At the wallet layer, the customer's wallet scans the QR and then handles all token and network routing transparently (so the user doesn't see these decisions). WalletConnect Pay then runs a balance check and routing check, surfaces a single confirmation screen, and upon approval, builds and broadcasts the signed transaction to the relevant blockchain.
At the settlement layer, the WalletConnect monitors the transaction result on-chain and then performs the settlement in either fiat or crypto according to the agreed arrangement, notifying the PSP. Merchants continue to interact with their PSP in the same way they do for card transactions; the crypto rails are abstracted behind the PSP relationship.
The whole design means that for a merchant, accepting a stablecoin payment feels operationally identical to accepting a card. For a user with a compatible wallet, it's a scan and a tap.

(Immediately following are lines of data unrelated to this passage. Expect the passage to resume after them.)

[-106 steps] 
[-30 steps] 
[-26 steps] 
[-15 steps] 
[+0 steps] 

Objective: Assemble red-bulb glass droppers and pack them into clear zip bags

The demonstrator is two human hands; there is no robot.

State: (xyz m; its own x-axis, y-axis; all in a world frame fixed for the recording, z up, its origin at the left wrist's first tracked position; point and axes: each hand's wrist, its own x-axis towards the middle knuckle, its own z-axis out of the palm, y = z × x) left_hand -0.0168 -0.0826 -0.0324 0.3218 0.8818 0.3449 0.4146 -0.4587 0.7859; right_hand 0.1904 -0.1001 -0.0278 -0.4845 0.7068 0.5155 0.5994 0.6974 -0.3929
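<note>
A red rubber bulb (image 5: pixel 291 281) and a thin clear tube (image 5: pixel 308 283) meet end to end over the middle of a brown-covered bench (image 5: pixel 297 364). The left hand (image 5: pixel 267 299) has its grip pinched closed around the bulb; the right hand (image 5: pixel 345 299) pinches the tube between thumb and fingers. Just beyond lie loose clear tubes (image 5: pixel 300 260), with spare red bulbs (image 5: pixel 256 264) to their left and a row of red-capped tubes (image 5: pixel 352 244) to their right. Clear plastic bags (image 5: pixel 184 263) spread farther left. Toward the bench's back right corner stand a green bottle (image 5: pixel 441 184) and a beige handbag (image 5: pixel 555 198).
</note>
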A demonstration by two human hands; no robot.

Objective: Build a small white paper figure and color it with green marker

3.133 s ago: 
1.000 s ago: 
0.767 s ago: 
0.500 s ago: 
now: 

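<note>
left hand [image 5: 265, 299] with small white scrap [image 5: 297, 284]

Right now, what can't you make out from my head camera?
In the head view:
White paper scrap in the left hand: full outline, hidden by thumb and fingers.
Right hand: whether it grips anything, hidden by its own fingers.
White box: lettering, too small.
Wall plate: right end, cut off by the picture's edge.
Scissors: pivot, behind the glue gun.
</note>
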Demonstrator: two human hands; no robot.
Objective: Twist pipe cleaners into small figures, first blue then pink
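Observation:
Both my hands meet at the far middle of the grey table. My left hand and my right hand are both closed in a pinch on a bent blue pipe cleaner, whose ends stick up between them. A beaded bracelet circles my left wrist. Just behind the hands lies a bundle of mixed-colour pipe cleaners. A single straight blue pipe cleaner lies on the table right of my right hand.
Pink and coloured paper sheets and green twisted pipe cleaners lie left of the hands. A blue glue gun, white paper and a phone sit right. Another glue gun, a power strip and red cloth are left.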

WalletConnect's position is a dual-rail future, which allows PSPs to operate card and crypto acceptance in parallel rather than one displacing the other overnight. Our company's go-to-market approach reinforces this - WalletConnect explicitly partners with PSPs and payment processors rather than competing with them, integrating crypto rails into infrastructure that merchants and users already rely on.
However, with global mobile wallet users projected to reach 5.8 billion by 2029 and digital wallet transaction values reaching USD 17 trillion, the addressable base for wallet-native payments will grow substantially.
In five years, the most likely outcome is that crypto payments, especially stablecoin payments, become a standard acceptance option at the PSP level, much like NFC contactless payments were a specialty feature in 2015 and are now the default in most markets. We always have to meet consumers, merchants, and PSPs where they are.

Riaz Bordie is the Chief Technology Officer at WalletConnect, where he leads the technical vision behind WalletConnect Pay. Bordie is a seasoned fintech engineering leader with deep expertise in scaling global payments infrastructure. He previously served as CTO and SVP of Engineering at Checkout.com, where he spent nearly a decade growing the technology team. He went on to serve as VP of Engineering at SumUp, driving the development of merchant-focused payment products and strengthening the platform's technical foundations for international growth.
WalletConnect: WalletConnect, founded in 2018, is the infrastructure for the financial internet, enabling seamless, encrypted connections between wallets and applications across ecosystems, including Ethereum, Solana, Bitcoin, and TON. WalletConnect is used by traditional enterprises, custodians, institutions, and on-chain applications and wallets, and has powered over USD 400 billion in transaction volume in 2025.
WalletConnect Pay: WalletConnect Pay enables payments providers and merchants to easily and compliantly accept stablecoin and crypto payments, providing low-cost, instant settlement payments with a single integration. Built on the WalletConnect Network, which facilitated over USD 400 billion of transactions in 2025, WalletConnect Pay makes crypto payments available to over 500 million end users via its connectivity with any crypto wallet on any chain. Ingenico is the first major payments leader to integrate WalletConnect Pay.